__WHAT IS BEING ASKED__
Starting at the line that contains "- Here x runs" in the listing below, write out every line word for word until you have written the line that contains "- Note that".

__PROVIDED MATERIAL__
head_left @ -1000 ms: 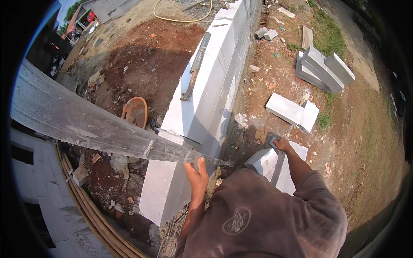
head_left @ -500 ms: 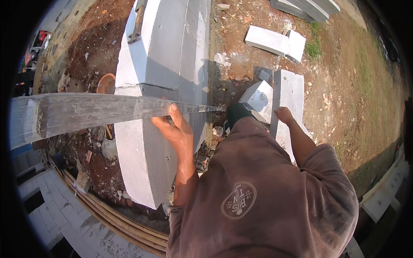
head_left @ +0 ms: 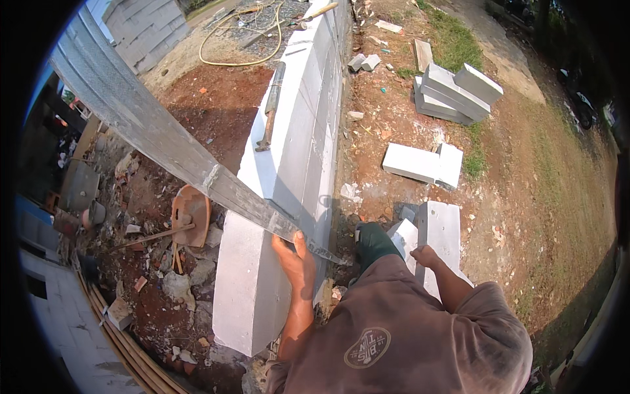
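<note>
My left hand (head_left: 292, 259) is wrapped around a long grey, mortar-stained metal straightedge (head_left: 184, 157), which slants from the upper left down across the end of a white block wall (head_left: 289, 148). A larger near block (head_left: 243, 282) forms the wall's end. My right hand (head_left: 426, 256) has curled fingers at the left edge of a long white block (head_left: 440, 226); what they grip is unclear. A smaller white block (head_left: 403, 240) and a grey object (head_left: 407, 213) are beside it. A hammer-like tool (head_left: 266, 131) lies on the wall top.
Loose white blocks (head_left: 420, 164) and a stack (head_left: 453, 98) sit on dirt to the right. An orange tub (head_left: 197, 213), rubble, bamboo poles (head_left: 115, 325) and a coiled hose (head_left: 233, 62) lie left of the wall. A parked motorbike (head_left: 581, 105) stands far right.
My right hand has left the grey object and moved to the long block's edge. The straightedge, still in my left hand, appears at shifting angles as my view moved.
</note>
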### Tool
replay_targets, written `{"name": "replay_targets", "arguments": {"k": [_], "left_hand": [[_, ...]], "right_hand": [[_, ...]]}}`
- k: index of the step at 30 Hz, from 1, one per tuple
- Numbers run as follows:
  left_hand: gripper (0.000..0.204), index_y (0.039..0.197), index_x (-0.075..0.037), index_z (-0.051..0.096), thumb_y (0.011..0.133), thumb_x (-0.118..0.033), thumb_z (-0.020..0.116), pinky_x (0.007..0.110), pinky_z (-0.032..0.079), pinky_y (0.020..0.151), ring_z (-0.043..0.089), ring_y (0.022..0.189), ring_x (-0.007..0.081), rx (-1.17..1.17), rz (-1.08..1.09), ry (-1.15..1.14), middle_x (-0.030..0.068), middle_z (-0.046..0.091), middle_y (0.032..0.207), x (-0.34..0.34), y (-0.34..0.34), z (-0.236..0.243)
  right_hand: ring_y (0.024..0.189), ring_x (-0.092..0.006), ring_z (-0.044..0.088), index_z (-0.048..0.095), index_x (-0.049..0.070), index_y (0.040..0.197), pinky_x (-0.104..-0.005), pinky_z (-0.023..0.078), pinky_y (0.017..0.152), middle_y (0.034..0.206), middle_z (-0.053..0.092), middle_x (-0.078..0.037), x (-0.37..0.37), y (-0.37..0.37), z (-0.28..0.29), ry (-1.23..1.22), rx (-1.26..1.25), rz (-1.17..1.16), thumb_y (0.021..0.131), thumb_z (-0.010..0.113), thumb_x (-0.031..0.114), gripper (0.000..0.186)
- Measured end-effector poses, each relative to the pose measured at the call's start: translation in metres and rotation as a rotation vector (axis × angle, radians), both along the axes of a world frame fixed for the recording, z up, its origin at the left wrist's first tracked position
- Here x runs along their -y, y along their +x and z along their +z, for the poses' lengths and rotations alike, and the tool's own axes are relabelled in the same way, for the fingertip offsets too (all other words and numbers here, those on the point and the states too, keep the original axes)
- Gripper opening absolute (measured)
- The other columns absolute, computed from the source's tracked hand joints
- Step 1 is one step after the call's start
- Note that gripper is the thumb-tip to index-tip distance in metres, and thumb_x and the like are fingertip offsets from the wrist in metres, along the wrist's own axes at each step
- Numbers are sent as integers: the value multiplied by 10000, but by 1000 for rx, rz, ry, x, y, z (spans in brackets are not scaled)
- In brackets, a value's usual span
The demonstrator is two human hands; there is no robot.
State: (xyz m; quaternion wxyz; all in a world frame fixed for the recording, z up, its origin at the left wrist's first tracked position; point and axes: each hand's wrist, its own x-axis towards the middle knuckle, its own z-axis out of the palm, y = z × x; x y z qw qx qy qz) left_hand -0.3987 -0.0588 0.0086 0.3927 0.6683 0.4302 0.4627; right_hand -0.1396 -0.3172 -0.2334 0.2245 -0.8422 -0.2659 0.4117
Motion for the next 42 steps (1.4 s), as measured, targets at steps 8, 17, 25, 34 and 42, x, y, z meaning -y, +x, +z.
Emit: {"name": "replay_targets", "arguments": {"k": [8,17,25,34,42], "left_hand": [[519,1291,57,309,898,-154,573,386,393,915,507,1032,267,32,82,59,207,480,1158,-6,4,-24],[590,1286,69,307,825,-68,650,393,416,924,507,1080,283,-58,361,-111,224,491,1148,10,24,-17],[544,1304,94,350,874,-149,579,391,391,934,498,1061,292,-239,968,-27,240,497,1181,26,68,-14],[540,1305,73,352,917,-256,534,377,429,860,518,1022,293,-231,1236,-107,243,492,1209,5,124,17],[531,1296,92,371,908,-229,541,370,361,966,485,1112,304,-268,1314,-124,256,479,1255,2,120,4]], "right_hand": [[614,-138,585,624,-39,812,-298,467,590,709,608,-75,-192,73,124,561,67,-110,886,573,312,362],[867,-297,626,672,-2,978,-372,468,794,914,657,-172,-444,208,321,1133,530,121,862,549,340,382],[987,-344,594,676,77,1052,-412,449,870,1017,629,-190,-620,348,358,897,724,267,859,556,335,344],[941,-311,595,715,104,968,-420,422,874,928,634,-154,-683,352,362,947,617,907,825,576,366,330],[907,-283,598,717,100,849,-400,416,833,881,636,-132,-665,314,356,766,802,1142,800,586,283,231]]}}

__TASK RESULT__
- Here x runs along their -y, y along their +x and z along their +z, for the poses' lengths and rotations alike, and the tool's own axes are relabelled in the same way, for the fingertip offsets too (all other words and numbers here, those on the point and the states too, keep the original axes)
- Gripper opening absolute (measured)
- The other columns absolute, computed from the source's tracked hand joints
- Step 1 is one step after the call's start
- Note that gripper is the thumb-tip to index-tip distance in metres, and thumb_x and the like are fingertip offsets from the wrist in metres, along the wrist's own axes at each step

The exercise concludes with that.